== Task input ==
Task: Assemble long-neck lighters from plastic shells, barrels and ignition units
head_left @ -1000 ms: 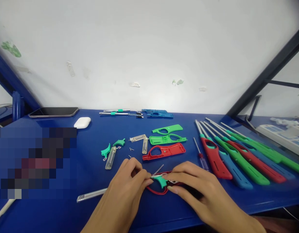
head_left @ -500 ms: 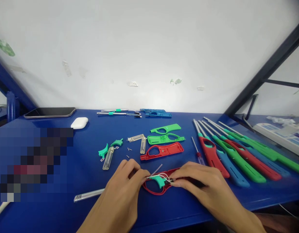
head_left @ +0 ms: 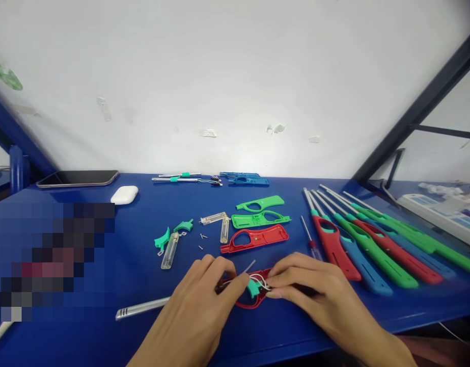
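A red lighter half-shell (head_left: 250,306) lies on the blue table near its front edge, with a teal trigger (head_left: 253,288) and looping white wires (head_left: 259,278) in it. My left hand (head_left: 204,298) covers its left end, thumb and fingers closed near the wires; what they grip is hidden. A silver tube (head_left: 143,308) extends left from under that hand. My right hand (head_left: 314,285) pinches at the shell's right part, beside a small black piece at the wire ends that is mostly hidden by the fingertips.
Behind the hands lie a red half-shell (head_left: 255,238), green half-shells (head_left: 261,219), clear tanks (head_left: 169,252) and small screws (head_left: 203,236). A screwdriver (head_left: 314,248) and several assembled lighters (head_left: 376,250) lie right. A phone (head_left: 78,177) and white case (head_left: 124,194) are back left.
My left hand has shifted slightly right, its thumb now over the trigger's left part. My right hand has moved slightly left and stays closed by the wires.
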`<state>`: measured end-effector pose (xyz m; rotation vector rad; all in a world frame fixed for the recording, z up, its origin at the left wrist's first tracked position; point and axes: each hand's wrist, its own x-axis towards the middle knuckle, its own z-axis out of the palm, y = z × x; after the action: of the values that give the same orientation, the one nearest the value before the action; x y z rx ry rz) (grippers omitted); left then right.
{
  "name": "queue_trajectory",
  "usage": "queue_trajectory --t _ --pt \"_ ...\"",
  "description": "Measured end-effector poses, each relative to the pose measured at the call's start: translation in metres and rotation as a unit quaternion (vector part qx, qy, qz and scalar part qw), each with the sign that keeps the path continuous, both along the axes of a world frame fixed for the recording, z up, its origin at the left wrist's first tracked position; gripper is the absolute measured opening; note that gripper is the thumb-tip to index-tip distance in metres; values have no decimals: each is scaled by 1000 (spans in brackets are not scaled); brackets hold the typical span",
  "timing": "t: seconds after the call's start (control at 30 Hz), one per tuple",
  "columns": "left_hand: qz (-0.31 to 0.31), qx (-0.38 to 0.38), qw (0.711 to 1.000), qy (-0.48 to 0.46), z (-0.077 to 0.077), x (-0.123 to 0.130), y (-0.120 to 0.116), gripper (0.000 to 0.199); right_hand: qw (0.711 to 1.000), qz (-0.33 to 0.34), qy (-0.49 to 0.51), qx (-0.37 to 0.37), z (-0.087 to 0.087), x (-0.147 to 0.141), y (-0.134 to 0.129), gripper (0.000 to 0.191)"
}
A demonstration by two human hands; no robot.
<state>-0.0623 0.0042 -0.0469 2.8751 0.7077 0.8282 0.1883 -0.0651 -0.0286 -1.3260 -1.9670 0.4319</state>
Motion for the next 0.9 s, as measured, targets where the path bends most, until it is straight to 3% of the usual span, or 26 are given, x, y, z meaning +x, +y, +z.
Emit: queue_trajectory --t 0.1,0.2,0.3,0.53,0.9 --pt "-2 27 1000 13 1 6 1 45 1000 -2 5 0 1 0 0 10" --pt "4 101 995 -6 1 13 3 31 1000 2 21 1 1 -2 2 10" --pt "6 141 990 -2 3 18 3 30 999 3 34 -2 1 -3 3 10" --pt "-15 168 986 4 4 20 2 29 998 -20 48 -29 -2 -5 2 11" --pt "-4 144 989 28 0 22 1 28 999 -39 32 -2 -1 -9 2 11"
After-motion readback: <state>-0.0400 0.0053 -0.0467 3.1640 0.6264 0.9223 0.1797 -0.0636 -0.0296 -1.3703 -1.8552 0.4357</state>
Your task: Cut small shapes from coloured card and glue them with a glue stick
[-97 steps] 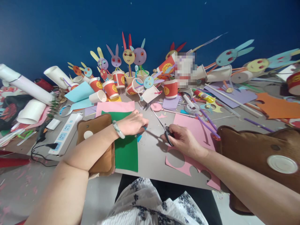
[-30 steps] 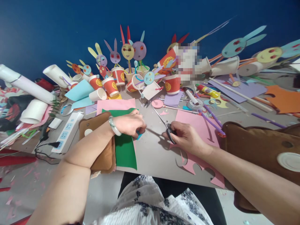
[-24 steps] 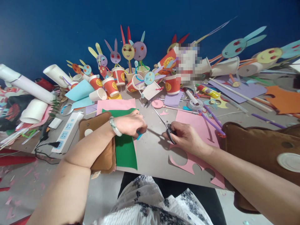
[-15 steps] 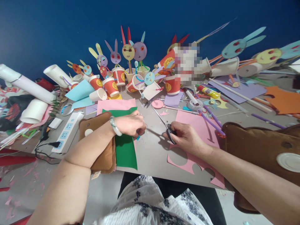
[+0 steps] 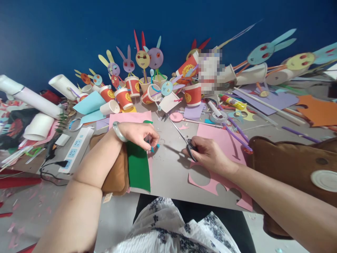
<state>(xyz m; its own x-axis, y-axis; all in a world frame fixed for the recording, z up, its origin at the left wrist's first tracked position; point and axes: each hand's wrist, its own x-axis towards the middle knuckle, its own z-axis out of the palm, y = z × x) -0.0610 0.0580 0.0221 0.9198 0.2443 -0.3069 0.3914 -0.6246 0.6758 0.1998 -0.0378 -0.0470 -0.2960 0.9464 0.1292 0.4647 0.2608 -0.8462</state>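
Observation:
My right hand [image 5: 209,151] is closed around the black handles of a pair of scissors [image 5: 180,129]. Their blades point up and to the left over the grey table. My left hand [image 5: 139,135], with a bracelet at the wrist, hovers by the right edge of a green sheet [image 5: 139,165]. Its thumb and forefinger are pinched on a small blue paper scrap [image 5: 152,149]. Another bit of blue shows just right of the fingertips. Beneath my right hand lies a pink sheet [image 5: 221,140] with round holes cut from its lower part.
Paper cups [image 5: 193,95] with rabbit-faced figures stand along the blue wall. On the left are a power strip [image 5: 76,149] and a brown cushion [image 5: 116,179]. A larger brown cushion [image 5: 284,161], a glue stick [image 5: 233,102] and purple stems [image 5: 237,135] are on the right.
My left hand has moved slightly left, its fingers turning so the pinch and the blue scrap show. My right hand and the scissors have stayed nearly still.

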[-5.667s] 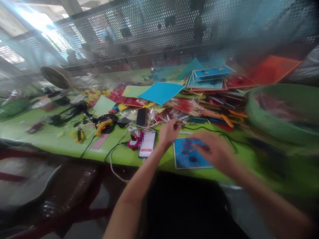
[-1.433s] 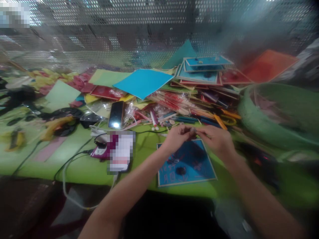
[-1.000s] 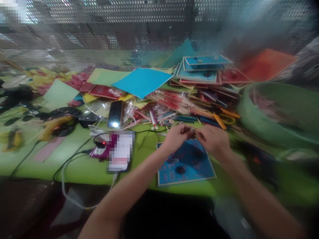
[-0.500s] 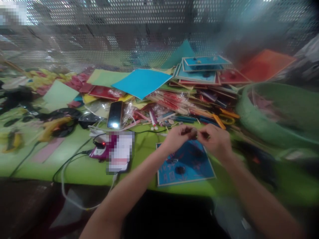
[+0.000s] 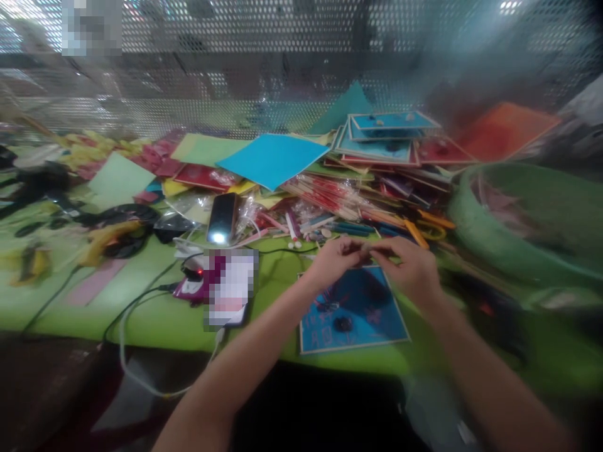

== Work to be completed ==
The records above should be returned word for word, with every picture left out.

== Answer below ==
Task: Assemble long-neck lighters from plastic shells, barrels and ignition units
head_left @ -1000 ms: 
head_left @ -500 ms: 
head_left @ +0 ms: 
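A red lighter half-shell (head_left: 250,306) lies on the blue table near its front edge, with a teal trigger (head_left: 253,288) and looping white wires (head_left: 259,278) in it. My left hand (head_left: 204,298) covers its left end, thumb and fingers closed near the wires; what they grip is hidden. A silver tube (head_left: 143,308) extends left from under that hand. My right hand (head_left: 314,285) pinches at the shell's right part, beside a small black piece at the wire ends that is mostly hidden by the fingertips.
Behind the hands lie a red half-shell (head_left: 255,238), green half-shells (head_left: 261,219), clear tanks (head_left: 169,252) and small screws (head_left: 203,236). A screwdriver (head_left: 314,248) and several assembled lighters (head_left: 376,250) lie right. A phone (head_left: 78,177) and white case (head_left: 124,194) are back left.
My left hand has shifted slightly right, its thumb now over the trigger's left part. My right hand has moved slightly left and stays closed by the wires.
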`<state>`: measured end-effector pose (xyz m; rotation vector rad; all in a world frame fixed for the recording, z up, its origin at the left wrist's first tracked position; point and axes: each hand's wrist, its own x-axis towards the middle knuckle, its own z-axis out of the palm, y = z × x; after the action: of the values that give the same orientation, the one nearest the value before the action; x y z rx ry rz) (grippers omitted); left then right.
{
  "name": "queue_trajectory",
  "usage": "queue_trajectory --t _ --pt \"_ ...\"",
  "description": "Measured end-effector poses, each relative to the pose measured at the call's start: translation in metres and rotation as a unit quaternion (vector part qx, qy, qz and scalar part qw), each with the sign that keeps the path continuous, both along the axes of a world frame fixed for the recording, z up, its origin at the left wrist's first tracked position; gripper is the absolute measured opening; note that gripper is the thumb-tip to index-tip distance in metres; values have no decimals: each is scaled by 1000 (spans in brackets are not scaled); brackets hold the typical span",
  "timing": "t: seconds after the call's start (control at 30 Hz), one per tuple",
  "columns": "left_hand: qz (-0.31 to 0.31), qx (-0.38 to 0.38), qw (0.711 to 1.000), qy (-0.48 to 0.46), z (-0.077 to 0.077), x (-0.123 to 0.130), y (-0.120 to 0.116), gripper (0.000 to 0.199); right_hand: qw (0.711 to 1.000), qz (-0.33 to 0.34), qy (-0.49 to 0.51), qx (-0.37 to 0.37), z (-0.087 to 0.087), x (-0.147 to 0.141), y (-0.134 to 0.129), gripper (0.000 to 0.191)"
}
A demonstration by two human hands; no robot.
<state>-0.0623 0.0042 -0.0469 2.8751 0.7077 0.8282 0.1883 -0.0651 -0.0286 -1.3260 -1.9670 0.4319</state>
Motion for the next 0.9 s, as measured, targets where the path bends most, until it is straight to 3% of the usual span, or 26 are given, x, y, z meaning +x, +y, +z.
Emit: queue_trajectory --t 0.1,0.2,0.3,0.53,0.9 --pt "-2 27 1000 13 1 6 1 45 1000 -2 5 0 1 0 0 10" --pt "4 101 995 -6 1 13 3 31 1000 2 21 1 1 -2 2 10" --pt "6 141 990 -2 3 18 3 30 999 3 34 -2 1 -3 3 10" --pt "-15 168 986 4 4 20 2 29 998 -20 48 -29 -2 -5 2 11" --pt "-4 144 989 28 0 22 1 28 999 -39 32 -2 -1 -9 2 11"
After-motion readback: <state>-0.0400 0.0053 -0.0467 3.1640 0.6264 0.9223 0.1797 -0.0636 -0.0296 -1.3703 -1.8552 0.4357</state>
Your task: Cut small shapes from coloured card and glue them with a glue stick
[-97 steps] 
[-30 steps] 
[-24 steps] 
[-15 steps] 
[+0 steps] 
<state>(xyz m; its own x-axis, y-axis; all in a world frame fixed for the recording, z up, its origin at the left wrist's first tracked position; point and axes: each hand's wrist, its own x-axis towards the middle knuckle, its own z-axis out of the palm, y = z × x) -0.0610 0.0580 0.0221 0.9198 0.2443 -0.3069 0.3914 -0.6246 0.6758 0.1998 -0.0378 -0.0470 -0.2960 0.9464 0.1292 0.4647 0.2608 -0.8462</state>
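Observation:
My right hand [image 5: 209,151] is closed around the black handles of a pair of scissors [image 5: 180,129]. Their blades point up and to the left over the grey table. My left hand [image 5: 139,135], with a bracelet at the wrist, hovers by the right edge of a green sheet [image 5: 139,165]. Its thumb and forefinger are pinched on a small blue paper scrap [image 5: 152,149]. Another bit of blue shows just right of the fingertips. Beneath my right hand lies a pink sheet [image 5: 221,140] with round holes cut from its lower part.
Paper cups [image 5: 193,95] with rabbit-faced figures stand along the blue wall. On the left are a power strip [image 5: 76,149] and a brown cushion [image 5: 116,179]. A larger brown cushion [image 5: 284,161], a glue stick [image 5: 233,102] and purple stems [image 5: 237,135] are on the right.
My left hand has moved slightly left, its fingers turning so the pinch and the blue scrap show. My right hand and the scissors have stayed nearly still.
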
[-5.667s] 
[-1.433s] 
[-1.000s] 
[-0.500s] 
[+0.000s] 

The requested output has been produced.